Could you output each line below exactly as it appears, excluding any pictures?

DATASET EXTRACT
───

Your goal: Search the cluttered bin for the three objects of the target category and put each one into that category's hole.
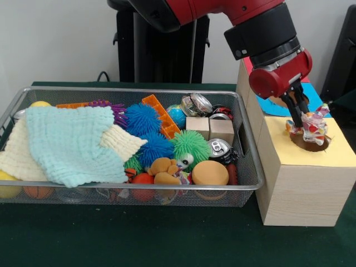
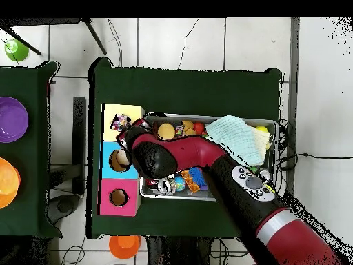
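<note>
Patterned cloth bundle [image 1: 314,127] — pinched in the tool [image 1: 303,123], sitting at the yellow-topped hole [image 1: 311,146], three o'clock of the wire bin [image 1: 139,192]; we judge deposit underway — release comes next.

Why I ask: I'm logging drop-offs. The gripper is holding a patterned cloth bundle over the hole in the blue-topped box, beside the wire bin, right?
Not quite: the box is wrong. In the front view the gripper holds the patterned cloth bundle over the hole in the yellow-topped box, not the blue-topped one behind it. That box does stand beside the wire bin.
</note>
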### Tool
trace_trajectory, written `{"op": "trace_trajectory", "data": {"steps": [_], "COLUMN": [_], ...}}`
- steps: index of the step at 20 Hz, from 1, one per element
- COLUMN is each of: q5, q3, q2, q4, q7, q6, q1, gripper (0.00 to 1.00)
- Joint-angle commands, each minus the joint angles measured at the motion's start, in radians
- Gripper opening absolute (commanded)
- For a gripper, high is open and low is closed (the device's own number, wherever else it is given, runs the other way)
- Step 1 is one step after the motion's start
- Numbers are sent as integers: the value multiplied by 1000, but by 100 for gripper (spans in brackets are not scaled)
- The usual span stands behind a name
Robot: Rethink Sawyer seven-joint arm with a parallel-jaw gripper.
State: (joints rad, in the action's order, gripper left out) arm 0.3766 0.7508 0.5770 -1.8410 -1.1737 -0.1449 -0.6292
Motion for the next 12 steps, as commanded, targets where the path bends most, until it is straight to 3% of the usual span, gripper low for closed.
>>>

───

RESPONSE FOR THIS EXERCISE
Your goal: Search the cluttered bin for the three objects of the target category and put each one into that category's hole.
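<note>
Patterned cloth bundle [image 1: 314,127] — pinched in the tool [image 1: 303,123], sitting at the yellow-topped hole [image 1: 311,146], three o'clock of the wire bin [image 1: 139,192]; we judge deposit underway — release comes next.

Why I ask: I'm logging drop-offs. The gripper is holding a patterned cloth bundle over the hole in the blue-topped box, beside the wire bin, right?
Not quite: the box is wrong. In the front view the gripper holds the patterned cloth bundle over the hole in the yellow-topped box, not the blue-topped one behind it. That box does stand beside the wire bin.
</note>
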### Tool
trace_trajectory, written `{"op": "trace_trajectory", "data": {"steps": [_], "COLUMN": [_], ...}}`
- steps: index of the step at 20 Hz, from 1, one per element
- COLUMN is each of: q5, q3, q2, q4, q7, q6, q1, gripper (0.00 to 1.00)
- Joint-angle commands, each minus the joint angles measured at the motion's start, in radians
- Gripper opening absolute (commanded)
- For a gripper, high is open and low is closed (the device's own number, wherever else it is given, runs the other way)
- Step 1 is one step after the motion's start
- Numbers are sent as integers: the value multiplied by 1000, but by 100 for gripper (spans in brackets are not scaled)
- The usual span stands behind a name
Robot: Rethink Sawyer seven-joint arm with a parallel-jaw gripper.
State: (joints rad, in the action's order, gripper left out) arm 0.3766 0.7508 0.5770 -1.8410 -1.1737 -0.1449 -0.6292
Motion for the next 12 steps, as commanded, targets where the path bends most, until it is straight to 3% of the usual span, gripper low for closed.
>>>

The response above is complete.